(Exercise data begins)
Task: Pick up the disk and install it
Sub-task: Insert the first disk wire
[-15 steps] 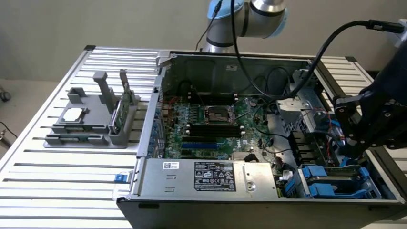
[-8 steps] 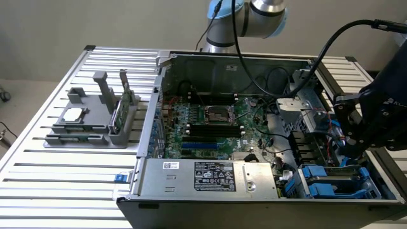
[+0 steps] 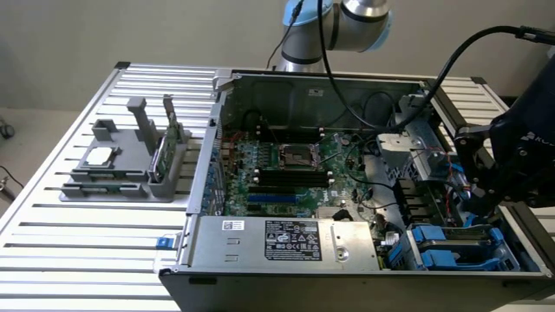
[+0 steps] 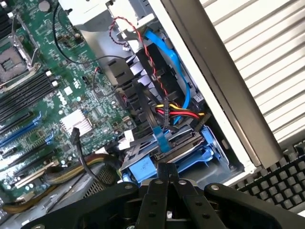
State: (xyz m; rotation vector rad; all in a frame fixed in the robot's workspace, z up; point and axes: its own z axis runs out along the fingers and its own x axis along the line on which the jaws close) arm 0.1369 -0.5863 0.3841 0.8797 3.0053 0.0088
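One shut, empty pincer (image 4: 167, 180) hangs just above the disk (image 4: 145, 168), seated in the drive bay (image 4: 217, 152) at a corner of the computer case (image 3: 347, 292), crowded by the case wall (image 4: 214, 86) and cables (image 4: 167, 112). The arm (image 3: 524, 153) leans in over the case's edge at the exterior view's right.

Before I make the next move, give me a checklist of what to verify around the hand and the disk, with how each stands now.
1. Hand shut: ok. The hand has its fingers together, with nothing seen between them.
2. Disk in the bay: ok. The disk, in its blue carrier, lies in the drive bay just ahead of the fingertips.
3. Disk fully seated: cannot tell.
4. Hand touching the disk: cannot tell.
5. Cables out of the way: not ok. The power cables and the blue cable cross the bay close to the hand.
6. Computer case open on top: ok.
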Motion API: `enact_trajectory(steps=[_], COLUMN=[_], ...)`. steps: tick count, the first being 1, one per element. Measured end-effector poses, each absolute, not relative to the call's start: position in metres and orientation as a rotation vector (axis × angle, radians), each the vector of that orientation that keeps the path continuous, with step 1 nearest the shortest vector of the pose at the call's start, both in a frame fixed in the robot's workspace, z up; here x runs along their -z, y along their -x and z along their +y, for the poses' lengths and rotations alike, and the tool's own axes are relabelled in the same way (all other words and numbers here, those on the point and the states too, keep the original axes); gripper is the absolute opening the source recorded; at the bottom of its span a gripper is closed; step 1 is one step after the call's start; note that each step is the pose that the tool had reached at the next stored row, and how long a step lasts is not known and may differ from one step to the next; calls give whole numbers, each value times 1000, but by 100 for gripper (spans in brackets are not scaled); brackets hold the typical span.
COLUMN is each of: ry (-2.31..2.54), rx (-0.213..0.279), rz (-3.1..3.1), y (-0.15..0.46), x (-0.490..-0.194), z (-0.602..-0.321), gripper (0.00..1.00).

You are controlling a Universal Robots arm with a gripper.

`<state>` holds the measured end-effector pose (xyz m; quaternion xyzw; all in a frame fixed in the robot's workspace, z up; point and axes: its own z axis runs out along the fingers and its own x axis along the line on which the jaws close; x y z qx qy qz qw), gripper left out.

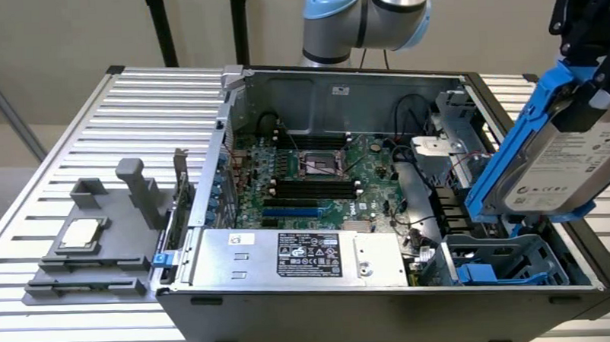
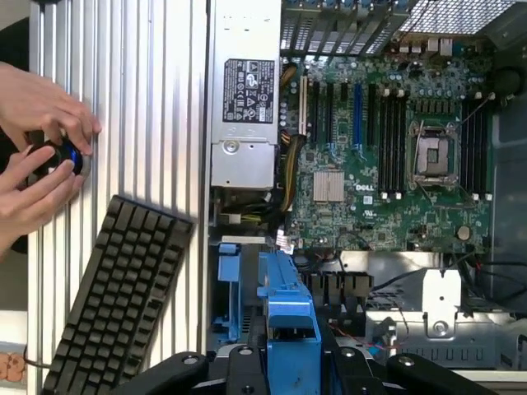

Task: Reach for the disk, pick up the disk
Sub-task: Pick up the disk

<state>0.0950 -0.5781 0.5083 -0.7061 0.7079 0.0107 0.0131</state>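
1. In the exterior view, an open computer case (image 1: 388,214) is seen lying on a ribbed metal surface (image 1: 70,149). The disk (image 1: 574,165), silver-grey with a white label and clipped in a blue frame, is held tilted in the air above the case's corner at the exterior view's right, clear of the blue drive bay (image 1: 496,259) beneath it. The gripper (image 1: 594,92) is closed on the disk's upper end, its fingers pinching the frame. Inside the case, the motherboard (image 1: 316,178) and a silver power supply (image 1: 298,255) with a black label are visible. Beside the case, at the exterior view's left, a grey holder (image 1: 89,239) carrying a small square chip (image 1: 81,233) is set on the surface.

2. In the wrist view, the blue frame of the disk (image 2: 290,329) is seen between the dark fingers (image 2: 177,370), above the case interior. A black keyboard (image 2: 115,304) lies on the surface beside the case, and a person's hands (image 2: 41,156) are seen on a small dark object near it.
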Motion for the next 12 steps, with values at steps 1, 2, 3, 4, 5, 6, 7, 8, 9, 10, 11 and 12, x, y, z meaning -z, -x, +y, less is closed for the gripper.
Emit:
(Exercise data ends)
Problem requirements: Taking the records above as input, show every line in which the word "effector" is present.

Task output:
Motion API: `enact_trajectory(steps=[_], COLUMN=[_], ...)`. steps: tick count, the first being 1, one per element. Measured end-effector poses, each absolute, not relative to the call's start: position in metres and orientation as a rotation vector (axis × angle, radians), each the vector of that orientation that keeps the path continuous, with step 1 nearest the shortest vector of the pose at the call's start, both in a frame fixed in the robot's workspace, z up; here x runs along their -z, y along their -x and z along their +y, for the poses' lengths and rotations alike, and the tool's own axes are relabelled in the same way (all other words and numbers here, those on the point and the states too, keep the original axes); gripper is the absolute opening the source recorded; at the bottom of its span a gripper is closed; step 1 is one step after the call's start; note that each step is the pose that the tool had reached at the next stored row, and how long a step lasts is not known and may differ from one step to the next; calls give whole numbers, each value times 1000, but by 100 for gripper (spans in brackets are not scaled); brackets hold the typical span.
`<state>` holds the measured end-effector pose (xyz m; quaternion xyzw; all in a frame fixed in the robot's workspace, z up; point and axes: its own z axis runs out along the fingers and its own x axis along the line on which the jaws close; x y z qx qy qz qw), gripper left out.

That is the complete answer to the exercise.